| Data block |
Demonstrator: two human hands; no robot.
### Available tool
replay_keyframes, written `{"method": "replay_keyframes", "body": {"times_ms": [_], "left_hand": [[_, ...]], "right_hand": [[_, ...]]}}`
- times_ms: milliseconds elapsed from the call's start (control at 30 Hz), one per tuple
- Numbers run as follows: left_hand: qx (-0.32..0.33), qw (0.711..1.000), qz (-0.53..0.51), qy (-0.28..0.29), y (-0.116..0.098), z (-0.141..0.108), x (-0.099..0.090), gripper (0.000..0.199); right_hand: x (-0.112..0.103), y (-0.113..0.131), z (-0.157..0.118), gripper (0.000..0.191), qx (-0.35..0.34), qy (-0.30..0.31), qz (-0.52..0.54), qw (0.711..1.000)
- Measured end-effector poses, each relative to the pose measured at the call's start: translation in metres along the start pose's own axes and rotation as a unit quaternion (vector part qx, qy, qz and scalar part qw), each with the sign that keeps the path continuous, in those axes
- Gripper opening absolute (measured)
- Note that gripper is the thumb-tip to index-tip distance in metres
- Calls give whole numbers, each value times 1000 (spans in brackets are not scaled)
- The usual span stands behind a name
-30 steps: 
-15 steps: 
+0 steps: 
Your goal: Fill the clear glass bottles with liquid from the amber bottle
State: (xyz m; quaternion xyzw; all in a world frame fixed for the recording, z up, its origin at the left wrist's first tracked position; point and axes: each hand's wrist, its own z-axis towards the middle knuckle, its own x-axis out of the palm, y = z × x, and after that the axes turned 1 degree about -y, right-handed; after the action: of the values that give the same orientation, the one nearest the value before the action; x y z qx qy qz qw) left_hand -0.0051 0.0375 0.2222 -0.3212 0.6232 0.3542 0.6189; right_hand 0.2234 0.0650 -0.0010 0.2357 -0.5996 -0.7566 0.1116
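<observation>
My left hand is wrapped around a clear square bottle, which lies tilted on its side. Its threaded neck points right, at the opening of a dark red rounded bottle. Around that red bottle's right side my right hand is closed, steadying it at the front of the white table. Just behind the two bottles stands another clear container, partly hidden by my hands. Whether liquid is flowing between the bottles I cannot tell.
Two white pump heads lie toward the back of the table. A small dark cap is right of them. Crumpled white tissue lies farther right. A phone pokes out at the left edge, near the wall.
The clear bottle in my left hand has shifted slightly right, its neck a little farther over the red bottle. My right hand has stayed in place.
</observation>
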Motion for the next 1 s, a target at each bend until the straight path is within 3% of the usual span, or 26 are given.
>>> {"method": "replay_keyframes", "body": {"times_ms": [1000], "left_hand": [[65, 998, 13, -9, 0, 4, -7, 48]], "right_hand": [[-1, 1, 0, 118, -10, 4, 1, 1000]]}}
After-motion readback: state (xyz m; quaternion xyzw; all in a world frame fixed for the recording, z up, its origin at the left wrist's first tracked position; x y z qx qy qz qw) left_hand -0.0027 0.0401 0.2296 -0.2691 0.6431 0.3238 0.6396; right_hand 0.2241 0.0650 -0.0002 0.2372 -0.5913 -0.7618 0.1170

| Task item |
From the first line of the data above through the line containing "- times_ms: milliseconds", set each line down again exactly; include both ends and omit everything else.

| Solved problem |
Demonstrator: two human hands; no robot.
### Available tool
replay_keyframes, written `{"method": "replay_keyframes", "body": {"times_ms": [_], "left_hand": [[_, ...]], "right_hand": [[_, ...]]}}`
- times_ms: milliseconds elapsed from the call's start (control at 30 Hz), one per tuple

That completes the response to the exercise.